In general, it's better to have one, and not use it, than to need one and not have one available (or have to reinvent the wheel because you're unfamiliar with the concepts).

Plus, certain genres (like science-fiction) tend to involve more characters, while others (like romances or mysteries) tend to have a largely stable cast. So, for most writers, it's best to know what you need, rather than what someone in another field uses.

Crumbly Writer

I hate to sound ungrateful (the scheduled update post was tremendously helpful, by the way), but I've got another similar suggestion.
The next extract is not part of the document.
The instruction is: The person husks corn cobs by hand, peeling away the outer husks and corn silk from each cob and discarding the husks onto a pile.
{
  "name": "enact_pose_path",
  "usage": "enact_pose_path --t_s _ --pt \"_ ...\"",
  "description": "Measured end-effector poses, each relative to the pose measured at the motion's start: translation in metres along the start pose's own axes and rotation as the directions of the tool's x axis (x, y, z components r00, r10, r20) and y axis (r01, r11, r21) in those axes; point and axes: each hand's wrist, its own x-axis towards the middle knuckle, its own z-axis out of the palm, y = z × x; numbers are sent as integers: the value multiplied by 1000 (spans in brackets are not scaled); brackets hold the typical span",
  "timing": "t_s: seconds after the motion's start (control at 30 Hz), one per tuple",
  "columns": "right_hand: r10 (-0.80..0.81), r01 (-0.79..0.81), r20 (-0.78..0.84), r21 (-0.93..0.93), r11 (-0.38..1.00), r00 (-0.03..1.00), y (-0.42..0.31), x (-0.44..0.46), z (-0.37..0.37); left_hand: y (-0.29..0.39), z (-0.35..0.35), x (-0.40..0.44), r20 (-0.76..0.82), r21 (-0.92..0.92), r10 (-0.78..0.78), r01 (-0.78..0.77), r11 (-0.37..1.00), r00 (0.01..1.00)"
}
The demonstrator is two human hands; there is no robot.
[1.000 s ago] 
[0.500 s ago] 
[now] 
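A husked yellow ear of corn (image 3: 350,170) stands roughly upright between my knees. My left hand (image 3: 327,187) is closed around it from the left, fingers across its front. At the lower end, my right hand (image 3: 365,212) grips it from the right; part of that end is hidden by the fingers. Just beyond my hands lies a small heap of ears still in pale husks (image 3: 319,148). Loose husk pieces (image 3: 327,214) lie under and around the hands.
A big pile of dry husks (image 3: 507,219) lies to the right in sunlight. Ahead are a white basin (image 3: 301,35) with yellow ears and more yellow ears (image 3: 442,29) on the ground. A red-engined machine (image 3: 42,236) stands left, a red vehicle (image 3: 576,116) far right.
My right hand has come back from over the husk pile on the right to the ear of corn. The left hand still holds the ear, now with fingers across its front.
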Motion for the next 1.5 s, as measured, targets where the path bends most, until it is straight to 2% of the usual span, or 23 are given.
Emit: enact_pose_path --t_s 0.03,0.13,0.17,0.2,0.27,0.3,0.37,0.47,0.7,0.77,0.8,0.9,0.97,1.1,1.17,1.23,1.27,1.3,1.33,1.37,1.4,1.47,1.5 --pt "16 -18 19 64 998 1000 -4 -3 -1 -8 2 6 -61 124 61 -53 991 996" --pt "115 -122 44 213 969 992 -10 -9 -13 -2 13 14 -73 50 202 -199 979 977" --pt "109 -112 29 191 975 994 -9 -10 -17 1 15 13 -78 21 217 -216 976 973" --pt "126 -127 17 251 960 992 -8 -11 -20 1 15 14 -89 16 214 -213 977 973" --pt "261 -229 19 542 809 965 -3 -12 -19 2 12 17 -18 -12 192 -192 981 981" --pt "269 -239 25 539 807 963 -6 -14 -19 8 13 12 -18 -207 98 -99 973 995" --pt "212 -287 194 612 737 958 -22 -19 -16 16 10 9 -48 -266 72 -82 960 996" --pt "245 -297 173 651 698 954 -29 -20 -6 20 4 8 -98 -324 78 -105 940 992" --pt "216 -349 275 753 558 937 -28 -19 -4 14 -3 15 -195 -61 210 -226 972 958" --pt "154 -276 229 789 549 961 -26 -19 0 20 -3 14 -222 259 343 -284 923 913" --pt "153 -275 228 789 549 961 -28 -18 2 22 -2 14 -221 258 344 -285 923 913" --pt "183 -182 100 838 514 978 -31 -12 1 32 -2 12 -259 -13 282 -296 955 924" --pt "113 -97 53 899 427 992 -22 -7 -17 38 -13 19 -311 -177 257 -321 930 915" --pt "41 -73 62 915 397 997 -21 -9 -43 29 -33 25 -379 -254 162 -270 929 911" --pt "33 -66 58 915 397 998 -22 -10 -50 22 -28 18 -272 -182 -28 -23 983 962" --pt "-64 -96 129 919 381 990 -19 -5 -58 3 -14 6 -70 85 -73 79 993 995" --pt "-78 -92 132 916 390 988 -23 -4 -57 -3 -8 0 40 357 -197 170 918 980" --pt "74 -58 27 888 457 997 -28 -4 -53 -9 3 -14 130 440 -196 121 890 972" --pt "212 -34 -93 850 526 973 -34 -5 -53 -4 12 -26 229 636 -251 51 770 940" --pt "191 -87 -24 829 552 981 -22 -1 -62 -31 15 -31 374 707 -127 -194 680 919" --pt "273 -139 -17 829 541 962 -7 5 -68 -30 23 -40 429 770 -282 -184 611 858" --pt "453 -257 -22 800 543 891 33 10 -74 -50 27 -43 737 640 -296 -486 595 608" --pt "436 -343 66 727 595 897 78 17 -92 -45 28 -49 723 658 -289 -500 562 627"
I know the that chapter updates and author blogs are completely unrelated, but I'm hoping there's some common code that would make the following suggestion an easy fix.
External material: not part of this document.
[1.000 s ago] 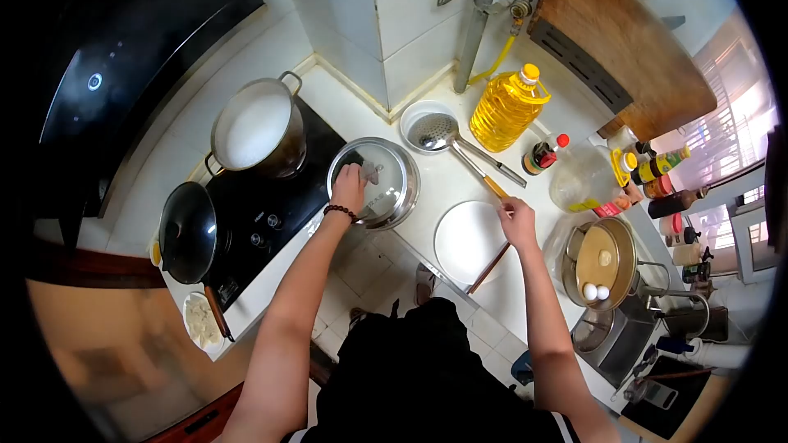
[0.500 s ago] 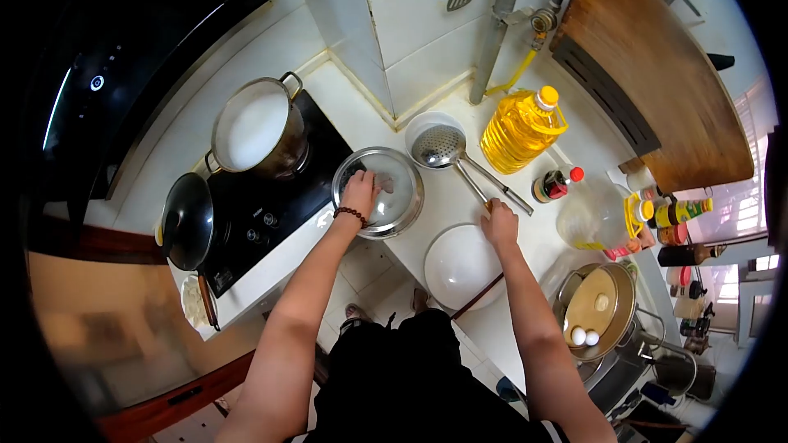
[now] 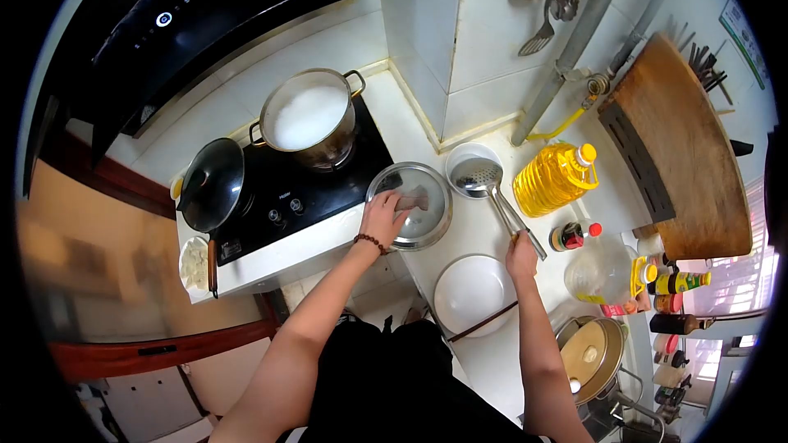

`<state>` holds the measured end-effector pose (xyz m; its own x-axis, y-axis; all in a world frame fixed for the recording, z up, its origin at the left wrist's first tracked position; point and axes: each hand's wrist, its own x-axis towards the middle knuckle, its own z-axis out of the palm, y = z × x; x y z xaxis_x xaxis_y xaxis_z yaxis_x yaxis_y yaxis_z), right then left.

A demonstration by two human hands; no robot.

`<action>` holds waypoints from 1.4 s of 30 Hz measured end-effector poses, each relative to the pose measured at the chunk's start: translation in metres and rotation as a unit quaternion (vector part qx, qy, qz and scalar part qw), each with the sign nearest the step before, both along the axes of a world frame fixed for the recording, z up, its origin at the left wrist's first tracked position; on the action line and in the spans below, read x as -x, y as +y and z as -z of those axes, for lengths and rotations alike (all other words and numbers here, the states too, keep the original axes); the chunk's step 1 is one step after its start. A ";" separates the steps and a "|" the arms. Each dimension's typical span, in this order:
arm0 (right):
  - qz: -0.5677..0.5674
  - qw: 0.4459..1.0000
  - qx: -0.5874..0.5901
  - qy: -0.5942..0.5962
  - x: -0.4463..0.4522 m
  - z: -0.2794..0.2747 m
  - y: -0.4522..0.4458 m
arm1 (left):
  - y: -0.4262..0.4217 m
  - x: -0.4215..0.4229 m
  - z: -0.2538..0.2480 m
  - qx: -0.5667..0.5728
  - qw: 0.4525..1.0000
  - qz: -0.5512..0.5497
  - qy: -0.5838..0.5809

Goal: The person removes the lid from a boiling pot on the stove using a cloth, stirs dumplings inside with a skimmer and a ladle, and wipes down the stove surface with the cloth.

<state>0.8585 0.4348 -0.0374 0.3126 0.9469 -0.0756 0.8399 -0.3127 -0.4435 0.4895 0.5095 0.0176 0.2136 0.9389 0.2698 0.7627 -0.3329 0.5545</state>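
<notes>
My left hand lies over a round glass lid with a steel rim, fingers closed about its knob; whether the lid rests on the counter is hard to see. My right hand is closed round the handle of a perforated skimmer. The skimmer's head sits in a small white bowl, and a second metal handle runs beside the held one. Just below, a larger white bowl stands near the counter edge, with dark chopsticks laid across it.
Foamy white liquid fills a pot on the black hob. A lidded wok stands at left. To the right are an oil bottle, a sauce bottle, a large plastic jug and a pan of brownish liquid.
The camera view has turned, so the counter and hob appear further right. Both hands keep their places on the lid and the skimmer handle.
</notes>
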 end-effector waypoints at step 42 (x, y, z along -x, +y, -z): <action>-0.273 0.957 -0.074 0.069 0.376 -0.261 0.183 | -0.057 0.275 -0.056 0.216 0.886 -0.039 -0.410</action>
<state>0.4828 0.6177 0.2235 -0.2342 0.9699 0.0669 0.7904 0.2300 -0.5678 0.2149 0.4523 0.0739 0.0420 0.9956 -0.0832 0.0571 0.0807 0.9951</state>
For those of us who like to schedule releases (for books, giveaways, big story reveals), it would help if we could also schedule blog posts (so I can post comments about the story after something in the story gets posted, just so I don't have to worry about including spoilers).

Lazeez Jiddan (Webmaster)

@Crumbly Writer

it would help if we could also schedule blog posts


How many authors would really need that? It's hard to justify the effort to implement such a functionality.

Technically it's simple. Modify the wizard to accept a blog entry (title and body) along with the other info and then push it into the blogs table when posting, but it's a lot of details and takes time to get everything right.

Replies:   Crumbly Writer
Crumbly Writer

@Lazeez Jiddan (Webmaster)

That's fine. I can accept that it's too difficult, and is unlikely to be used by most authors. I was just hoping that, maybe it wouldn't be as complex as I assumed it would likely be.

It would benefit me, as I often post blogs for specific chapters, since I know well in advance what happens with each specific chapter, and I can't comment on it until the readers reach that point in the story, but I don't write stories like other writers do anyway.

Thanks for at least considering it. I'll continue managing as I have been, no worse for having asked.